* **Brief**
Track down each line below containing the string "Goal" and copy it.

* **Record excerpts**

§ §

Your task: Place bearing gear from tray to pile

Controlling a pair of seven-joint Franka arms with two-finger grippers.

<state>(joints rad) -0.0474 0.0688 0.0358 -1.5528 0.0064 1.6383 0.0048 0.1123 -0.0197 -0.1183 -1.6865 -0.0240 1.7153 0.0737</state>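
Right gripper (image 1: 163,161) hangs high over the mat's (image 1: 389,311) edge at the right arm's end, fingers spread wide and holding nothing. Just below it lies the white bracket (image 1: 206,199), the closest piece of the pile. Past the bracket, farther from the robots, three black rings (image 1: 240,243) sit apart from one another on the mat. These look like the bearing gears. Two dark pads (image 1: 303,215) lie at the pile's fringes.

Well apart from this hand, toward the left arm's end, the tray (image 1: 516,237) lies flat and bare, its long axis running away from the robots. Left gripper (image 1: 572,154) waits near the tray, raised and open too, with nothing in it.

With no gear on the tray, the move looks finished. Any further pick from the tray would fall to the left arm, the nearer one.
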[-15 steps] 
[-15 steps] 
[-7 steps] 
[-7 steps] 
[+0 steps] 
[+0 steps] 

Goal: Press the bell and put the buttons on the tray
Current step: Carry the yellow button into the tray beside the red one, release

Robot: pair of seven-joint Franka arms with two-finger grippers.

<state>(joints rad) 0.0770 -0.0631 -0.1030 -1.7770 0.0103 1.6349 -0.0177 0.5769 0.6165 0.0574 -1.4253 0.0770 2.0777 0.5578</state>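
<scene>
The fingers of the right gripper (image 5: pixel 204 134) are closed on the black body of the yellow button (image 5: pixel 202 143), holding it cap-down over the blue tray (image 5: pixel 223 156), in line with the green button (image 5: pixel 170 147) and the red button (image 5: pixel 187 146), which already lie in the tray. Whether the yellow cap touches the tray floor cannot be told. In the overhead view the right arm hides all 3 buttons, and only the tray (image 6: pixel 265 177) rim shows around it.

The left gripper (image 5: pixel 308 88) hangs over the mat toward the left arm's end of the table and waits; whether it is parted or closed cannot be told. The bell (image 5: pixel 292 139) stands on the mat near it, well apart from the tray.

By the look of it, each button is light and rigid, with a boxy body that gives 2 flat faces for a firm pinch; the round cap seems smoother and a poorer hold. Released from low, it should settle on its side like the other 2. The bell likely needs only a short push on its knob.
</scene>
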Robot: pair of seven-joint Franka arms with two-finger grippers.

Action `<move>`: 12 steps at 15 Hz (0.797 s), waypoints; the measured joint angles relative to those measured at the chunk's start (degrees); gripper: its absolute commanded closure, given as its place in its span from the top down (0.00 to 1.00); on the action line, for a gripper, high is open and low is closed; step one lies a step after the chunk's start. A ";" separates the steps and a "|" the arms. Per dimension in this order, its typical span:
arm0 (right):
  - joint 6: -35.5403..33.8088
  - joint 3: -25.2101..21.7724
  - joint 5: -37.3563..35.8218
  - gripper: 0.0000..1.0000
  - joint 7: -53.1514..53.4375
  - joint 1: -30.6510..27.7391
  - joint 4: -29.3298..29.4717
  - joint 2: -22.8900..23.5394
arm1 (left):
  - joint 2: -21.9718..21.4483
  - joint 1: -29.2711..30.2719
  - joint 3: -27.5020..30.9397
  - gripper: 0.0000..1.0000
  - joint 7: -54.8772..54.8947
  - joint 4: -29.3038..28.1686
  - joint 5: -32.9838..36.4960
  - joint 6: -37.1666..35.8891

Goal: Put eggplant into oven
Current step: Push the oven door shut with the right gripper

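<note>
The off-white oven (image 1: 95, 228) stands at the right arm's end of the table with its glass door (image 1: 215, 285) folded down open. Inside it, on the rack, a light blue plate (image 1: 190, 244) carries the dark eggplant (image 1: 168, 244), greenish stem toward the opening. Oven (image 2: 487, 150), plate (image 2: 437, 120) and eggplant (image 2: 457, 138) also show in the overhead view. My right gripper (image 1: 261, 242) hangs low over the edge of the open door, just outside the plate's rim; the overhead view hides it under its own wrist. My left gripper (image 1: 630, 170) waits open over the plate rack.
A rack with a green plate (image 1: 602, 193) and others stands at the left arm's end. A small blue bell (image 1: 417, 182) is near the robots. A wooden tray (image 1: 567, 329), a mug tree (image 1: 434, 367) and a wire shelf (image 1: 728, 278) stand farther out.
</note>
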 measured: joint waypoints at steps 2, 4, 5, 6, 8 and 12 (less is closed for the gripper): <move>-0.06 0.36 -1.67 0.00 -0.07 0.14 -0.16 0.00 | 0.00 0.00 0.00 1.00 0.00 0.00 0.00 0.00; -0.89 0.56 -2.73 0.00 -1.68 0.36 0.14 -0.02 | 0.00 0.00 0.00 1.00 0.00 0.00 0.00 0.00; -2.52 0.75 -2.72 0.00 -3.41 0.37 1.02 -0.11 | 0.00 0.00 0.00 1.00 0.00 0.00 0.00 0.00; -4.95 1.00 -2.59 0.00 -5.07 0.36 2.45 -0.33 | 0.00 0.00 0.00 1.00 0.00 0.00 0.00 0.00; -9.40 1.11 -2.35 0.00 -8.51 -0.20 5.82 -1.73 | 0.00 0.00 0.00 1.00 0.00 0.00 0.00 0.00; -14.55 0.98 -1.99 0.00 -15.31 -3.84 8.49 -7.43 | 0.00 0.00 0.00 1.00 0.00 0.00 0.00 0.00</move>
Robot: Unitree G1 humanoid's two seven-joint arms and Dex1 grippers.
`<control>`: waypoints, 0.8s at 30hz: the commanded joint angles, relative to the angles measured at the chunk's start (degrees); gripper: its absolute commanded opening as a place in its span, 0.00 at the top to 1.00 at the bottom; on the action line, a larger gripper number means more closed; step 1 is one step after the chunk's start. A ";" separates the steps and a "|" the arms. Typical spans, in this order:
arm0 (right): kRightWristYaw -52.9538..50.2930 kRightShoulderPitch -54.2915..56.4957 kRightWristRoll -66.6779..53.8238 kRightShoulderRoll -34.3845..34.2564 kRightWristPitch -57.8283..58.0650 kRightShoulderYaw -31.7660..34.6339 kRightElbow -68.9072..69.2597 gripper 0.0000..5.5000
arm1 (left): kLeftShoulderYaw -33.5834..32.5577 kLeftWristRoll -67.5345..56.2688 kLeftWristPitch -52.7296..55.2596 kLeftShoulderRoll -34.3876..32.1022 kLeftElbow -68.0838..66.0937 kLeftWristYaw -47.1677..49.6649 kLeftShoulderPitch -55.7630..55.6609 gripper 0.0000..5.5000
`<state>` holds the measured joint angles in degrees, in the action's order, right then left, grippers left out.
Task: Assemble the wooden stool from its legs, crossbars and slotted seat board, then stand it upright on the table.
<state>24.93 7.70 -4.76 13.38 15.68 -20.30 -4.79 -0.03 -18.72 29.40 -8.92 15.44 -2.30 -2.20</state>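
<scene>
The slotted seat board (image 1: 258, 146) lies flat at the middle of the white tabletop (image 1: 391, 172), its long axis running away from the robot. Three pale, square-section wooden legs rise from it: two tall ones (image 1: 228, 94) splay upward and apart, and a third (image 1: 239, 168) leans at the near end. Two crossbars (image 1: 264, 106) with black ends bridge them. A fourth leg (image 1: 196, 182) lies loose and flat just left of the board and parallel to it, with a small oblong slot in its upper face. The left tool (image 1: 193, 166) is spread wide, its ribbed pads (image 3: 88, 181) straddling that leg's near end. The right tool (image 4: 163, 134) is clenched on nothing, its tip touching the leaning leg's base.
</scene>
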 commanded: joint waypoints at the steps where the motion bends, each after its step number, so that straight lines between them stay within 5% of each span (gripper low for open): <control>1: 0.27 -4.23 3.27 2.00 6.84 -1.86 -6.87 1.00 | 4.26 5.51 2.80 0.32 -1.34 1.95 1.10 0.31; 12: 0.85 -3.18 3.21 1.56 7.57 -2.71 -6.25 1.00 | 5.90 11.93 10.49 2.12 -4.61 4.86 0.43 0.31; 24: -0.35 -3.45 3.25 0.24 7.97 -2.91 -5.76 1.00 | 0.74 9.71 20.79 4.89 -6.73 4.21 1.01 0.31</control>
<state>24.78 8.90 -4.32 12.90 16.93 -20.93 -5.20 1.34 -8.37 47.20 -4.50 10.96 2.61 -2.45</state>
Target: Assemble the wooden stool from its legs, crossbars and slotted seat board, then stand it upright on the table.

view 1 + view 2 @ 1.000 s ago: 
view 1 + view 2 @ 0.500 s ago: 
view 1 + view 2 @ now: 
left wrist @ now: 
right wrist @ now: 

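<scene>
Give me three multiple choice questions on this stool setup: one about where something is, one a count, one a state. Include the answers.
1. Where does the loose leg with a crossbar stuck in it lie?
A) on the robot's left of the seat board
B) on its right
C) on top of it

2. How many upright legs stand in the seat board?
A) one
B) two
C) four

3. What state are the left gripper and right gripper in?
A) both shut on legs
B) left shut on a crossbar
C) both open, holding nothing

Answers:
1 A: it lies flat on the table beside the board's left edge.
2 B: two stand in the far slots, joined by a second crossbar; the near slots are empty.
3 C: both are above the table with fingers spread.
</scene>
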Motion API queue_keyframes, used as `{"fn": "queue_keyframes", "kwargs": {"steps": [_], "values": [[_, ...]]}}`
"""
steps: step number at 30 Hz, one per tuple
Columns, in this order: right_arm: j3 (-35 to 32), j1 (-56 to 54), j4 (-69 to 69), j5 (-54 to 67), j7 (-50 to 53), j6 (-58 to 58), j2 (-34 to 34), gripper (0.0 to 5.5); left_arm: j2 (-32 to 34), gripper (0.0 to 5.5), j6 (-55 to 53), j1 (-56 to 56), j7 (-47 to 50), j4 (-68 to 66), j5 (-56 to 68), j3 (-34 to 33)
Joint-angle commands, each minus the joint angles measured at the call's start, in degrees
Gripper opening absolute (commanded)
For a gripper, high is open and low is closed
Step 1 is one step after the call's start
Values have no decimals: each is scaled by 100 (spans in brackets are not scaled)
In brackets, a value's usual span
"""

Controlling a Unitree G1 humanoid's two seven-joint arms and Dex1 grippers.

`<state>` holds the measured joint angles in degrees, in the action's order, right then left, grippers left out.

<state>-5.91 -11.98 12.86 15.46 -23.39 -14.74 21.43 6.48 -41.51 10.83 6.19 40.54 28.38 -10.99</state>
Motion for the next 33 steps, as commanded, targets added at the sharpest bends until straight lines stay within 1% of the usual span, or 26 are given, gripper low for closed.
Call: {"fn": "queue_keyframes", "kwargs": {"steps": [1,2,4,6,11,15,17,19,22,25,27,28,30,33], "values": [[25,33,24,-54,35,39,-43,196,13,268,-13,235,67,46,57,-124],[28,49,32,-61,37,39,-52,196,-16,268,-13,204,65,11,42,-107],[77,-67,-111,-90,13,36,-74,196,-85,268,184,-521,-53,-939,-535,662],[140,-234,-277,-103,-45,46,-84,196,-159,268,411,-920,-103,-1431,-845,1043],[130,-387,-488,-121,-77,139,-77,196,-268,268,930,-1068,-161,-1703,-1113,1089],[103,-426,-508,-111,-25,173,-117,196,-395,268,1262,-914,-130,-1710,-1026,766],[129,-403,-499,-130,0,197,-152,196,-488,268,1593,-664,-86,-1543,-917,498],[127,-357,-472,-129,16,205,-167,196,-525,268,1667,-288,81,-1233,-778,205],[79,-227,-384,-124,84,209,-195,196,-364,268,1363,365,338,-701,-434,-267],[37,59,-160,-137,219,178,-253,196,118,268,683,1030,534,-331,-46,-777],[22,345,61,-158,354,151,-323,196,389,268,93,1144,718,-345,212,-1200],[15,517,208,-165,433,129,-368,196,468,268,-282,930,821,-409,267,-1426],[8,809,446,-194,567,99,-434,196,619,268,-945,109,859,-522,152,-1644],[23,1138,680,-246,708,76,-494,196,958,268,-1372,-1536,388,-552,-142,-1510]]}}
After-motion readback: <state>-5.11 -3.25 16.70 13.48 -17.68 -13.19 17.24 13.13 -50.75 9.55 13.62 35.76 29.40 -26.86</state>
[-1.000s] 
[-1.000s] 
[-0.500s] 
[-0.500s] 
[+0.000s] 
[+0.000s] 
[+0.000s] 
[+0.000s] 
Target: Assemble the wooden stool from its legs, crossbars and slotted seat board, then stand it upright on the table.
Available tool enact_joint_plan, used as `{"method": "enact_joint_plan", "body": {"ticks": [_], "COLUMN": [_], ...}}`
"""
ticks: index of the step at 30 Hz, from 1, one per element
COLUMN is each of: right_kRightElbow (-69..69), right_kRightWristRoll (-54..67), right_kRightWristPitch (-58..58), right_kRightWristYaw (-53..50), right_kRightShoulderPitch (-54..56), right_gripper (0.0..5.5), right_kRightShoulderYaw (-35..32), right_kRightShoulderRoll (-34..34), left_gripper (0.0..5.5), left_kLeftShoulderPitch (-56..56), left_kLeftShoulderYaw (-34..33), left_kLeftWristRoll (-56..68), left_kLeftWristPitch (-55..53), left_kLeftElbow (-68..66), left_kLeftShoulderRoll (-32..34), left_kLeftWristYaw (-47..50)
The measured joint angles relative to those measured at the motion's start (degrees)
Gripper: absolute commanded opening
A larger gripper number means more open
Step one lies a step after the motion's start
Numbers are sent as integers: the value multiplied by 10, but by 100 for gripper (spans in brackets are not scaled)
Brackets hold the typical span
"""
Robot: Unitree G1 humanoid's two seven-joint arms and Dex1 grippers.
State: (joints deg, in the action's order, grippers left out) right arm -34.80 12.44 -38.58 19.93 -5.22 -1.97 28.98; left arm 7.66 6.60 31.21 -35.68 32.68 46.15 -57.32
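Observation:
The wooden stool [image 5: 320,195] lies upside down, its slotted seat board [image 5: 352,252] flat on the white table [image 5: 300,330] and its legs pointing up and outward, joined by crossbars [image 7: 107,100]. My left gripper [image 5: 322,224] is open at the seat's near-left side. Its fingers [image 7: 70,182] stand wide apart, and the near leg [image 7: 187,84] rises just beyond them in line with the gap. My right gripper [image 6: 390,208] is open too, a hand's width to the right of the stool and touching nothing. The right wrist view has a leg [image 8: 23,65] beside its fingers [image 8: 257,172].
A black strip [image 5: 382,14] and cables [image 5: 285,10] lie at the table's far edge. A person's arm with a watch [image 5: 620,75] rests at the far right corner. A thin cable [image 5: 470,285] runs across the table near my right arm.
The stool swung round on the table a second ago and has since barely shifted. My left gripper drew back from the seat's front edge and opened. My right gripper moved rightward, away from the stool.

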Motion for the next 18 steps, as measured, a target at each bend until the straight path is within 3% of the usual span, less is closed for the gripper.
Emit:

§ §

* **Answer below**
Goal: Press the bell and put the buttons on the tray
Goal: Put eggplant into oven

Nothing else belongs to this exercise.